I have never been quite sure what people mean when they call something a ‘universal’ narrative - and Cowboys and Lesbians certainly isn’t one of those. It isn’t even about a universal queer experience. It is a coming out story in which internalised (and external) homophobia don’t really exist, and that, as a result, isn’t really even about Coming Out.
Cowboys less about liberating yourself from prescribed narratives about your sexuality, and more about liberating yourself from prescribed narratives about romance in general. The story plays out in a fantasy space in which all the common ‘set-backs’ to young queer people are basically wiped off the map. Ironically, though, perhaps that has made it all the more relatable.
Our trip to the Fringe, on the other hand, was a broad spectrum of queer experience. Unlike Nina and Noa, we very much did have to contend with homophobia, in various forms and intensities, while we were promoting the play. We literally had to concoct special ways of saying the title as we flyered that would make the word ‘Lesbian’ seem less threatening and hyper-sexualised (because, we realised, people were hearing it like that). After being faced with dozens of dirty looks and lines like ‘Ugh, what will they think of next’, we gave up entirely on approaching anyone over the age of 60 who wasn’t obviously queer. Some of the interactions we all had were deeply hurtful and dispiriting.

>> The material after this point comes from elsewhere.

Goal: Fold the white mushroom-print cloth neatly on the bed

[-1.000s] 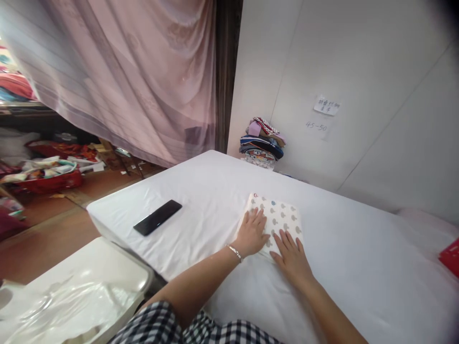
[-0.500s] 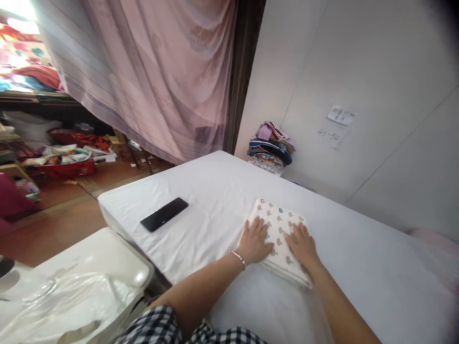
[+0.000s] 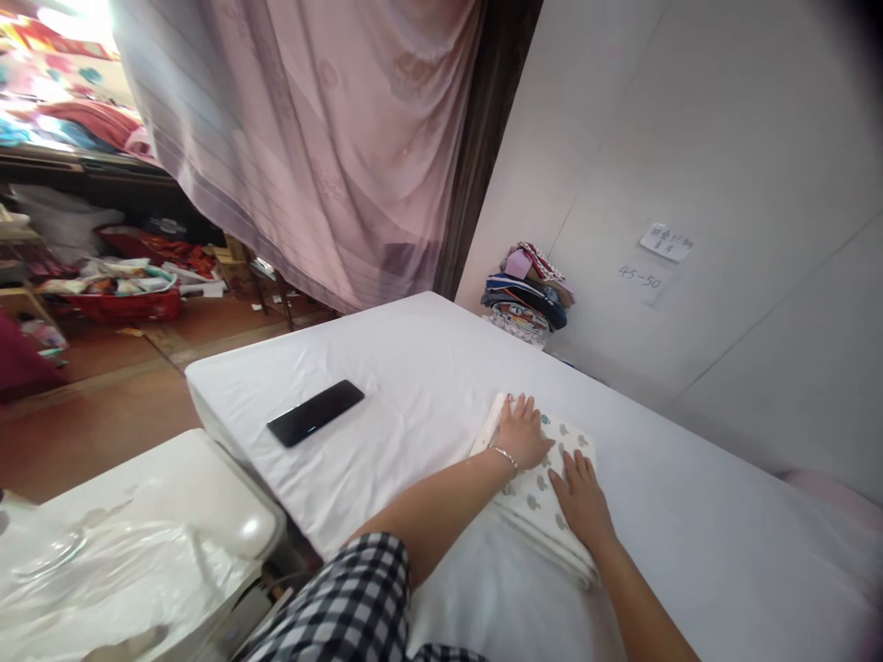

This, however, made it all the sweeter when people we would never have flyered came to see – and laugh at – the play. Seeing people who aren’t our target audience warm to the characters, and become invested in the show, has been one of the biggest joys of the whole experience. But then, there’s also nothing like having in an entirely queer, predominantly young audience who get all the meme in-jokes and can scream with laughter at all the bits most personal to me. So it’s a win-win!
Overall, the whole experience has been a crash-course in extreme, queer self-compassion. Basically because it has made my teenage self seem like less of a weirdo to me. All the stuff I thought was strange about me – turns out even octogenarian men can relate to. I feel like lonely seventeen-year-old Billie has gained hundreds of soul-friends.